A 30 year old woman (gravida 4, para 2) presented with 2 1/2 mth amenorrhoea and vaginal spotting. On bimanual pelvic examination, an old tear was felt on posterior cervical lip with enlarged cervix and normal sized uterus. Ultrasonography revealed ectopic pregnancy with placenta implanted on isthmus and upper cervix. Dilatation and curettage was done with cervical packing.

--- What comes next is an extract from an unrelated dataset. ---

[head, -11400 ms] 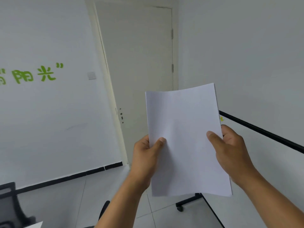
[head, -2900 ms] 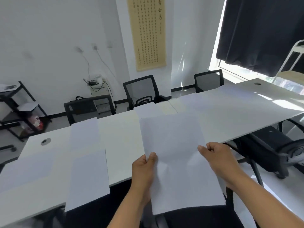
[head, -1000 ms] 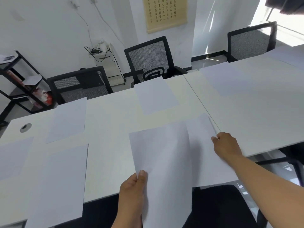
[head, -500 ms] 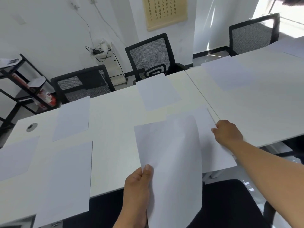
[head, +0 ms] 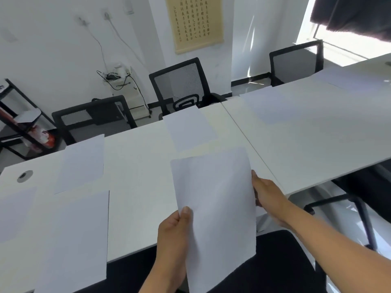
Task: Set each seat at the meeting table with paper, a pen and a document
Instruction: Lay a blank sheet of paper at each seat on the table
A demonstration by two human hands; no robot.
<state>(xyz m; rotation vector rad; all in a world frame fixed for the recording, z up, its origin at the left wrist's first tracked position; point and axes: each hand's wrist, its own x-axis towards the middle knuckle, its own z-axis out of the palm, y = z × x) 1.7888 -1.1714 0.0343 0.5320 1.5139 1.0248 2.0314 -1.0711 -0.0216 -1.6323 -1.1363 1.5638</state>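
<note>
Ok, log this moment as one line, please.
step: laying paper | left hand: holds paper stack | right hand: at stack's right edge | table: sheets at several seats

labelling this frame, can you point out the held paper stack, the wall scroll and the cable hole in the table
held paper stack [head: 218, 208]: head view, middle of the top sheet
wall scroll [head: 195, 22]: head view, centre of the written panel
cable hole [head: 24, 176]: head view, its grey cover

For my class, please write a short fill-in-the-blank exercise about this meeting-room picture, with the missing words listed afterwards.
1. The left hand pinches a stack of ____.
2. The chairs behind the table are ____ in colour.
3. The scroll hangs on the ____.
4. The right hand is at the stack's ____ edge.

Missing words: paper; black; wall; right
</note>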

Keywords: Adult, Case Report, Cervix Uteri, Cesarean Section, adverse effects,Dilatation and Curettage, Embolization, Therapeutic, Female, Human, Pregnancy, Pregnancy, Ectopic, etiology,therapy,ultrasonography,


How to cite this article:
Hingorani S R, Parulekar S V, Ratnam K L. Isthmico-cervical ectopic pregnancy following caesarean section. J Postgrad Med 1994;40:33

How to cite this URL:
Hingorani S R, Parulekar S V, Ratnam K L. Isthmico-cervical ectopic pregnancy following caesarean section. J Postgrad Med [serial online] 1994 [cited 2019 Dec 6];40:33. Available from: http://www.jpgmonline.com/text.asp?1994/40/1/33/574





  ::   Introduction Top


Isthmico-cervical ectopic pregnancy is a rare and life threatening condition. It is characterised by implantation of the fertilized ovum in the isthmus, and its subsequent development in the isthmus and cervical canal. Usually it presents with severe haemorrhage vaginally and is often mistaken for an inevitable abortion[1].


  ::   Case report Top


Mrs. SM, a 30 years of old woman, married for 8 years, fourth gravida second para with 1 abortion and 2 living issues (one full term normal delivery and other caesarean section) presented with 2 months amenorrhoea and vaginal spotting. She had another episode of vaginal spotting one month ago.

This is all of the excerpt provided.